> _WHAT TO PRODUCE_
Once you find the line with "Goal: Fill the" in the entries below, return exactly every line from it through the line with "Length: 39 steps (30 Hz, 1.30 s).".

START INPUT DATA

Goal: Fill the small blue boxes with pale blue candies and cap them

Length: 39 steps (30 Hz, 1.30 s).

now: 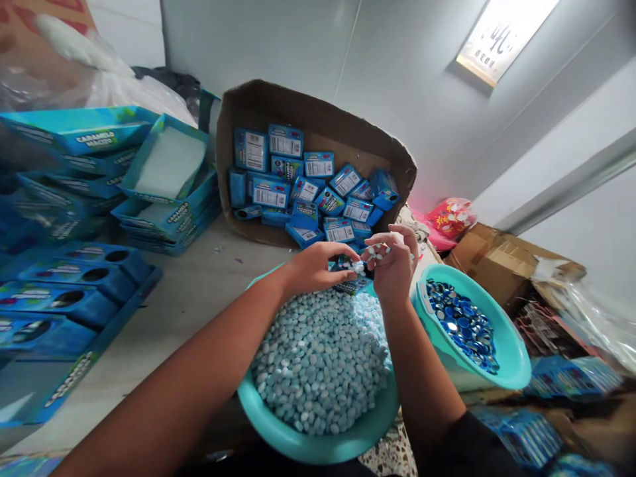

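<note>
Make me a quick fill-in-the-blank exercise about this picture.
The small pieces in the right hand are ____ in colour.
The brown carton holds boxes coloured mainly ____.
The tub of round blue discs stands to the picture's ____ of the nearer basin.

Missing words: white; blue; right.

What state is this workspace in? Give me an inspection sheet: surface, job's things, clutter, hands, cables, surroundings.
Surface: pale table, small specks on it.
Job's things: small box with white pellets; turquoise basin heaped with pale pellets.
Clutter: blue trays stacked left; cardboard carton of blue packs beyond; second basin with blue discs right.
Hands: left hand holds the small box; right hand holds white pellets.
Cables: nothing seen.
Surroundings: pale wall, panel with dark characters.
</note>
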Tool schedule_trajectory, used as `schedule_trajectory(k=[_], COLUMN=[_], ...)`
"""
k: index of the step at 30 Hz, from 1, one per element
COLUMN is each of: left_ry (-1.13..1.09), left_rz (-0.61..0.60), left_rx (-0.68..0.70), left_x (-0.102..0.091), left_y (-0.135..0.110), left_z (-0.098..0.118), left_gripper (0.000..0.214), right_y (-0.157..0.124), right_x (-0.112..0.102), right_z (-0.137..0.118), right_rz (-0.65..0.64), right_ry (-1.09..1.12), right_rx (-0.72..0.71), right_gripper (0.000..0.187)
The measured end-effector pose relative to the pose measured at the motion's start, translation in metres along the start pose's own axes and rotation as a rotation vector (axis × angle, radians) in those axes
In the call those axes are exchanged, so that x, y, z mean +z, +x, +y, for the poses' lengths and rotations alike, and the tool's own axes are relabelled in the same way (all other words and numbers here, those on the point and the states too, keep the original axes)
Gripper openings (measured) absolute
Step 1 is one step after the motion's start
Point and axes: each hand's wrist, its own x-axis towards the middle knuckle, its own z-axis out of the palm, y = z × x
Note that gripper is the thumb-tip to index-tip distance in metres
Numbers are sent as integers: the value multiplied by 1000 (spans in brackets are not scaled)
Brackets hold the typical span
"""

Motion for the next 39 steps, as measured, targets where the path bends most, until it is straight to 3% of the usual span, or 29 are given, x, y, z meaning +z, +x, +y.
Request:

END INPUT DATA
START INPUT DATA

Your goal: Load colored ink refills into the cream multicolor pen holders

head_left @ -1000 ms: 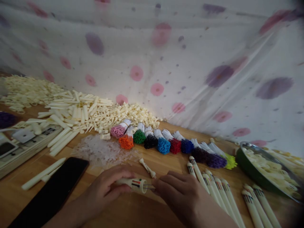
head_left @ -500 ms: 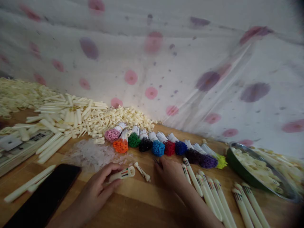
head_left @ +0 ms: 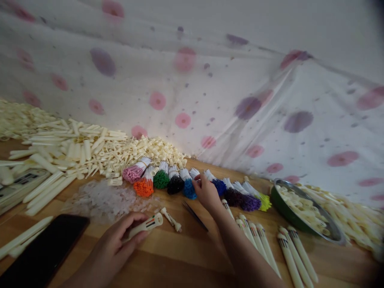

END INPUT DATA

> _SOLUTION FOR THIS PROBLEM_
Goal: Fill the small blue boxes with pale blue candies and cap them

Length: 39 steps (30 Hz, 1.30 s).

The complete answer has now been given.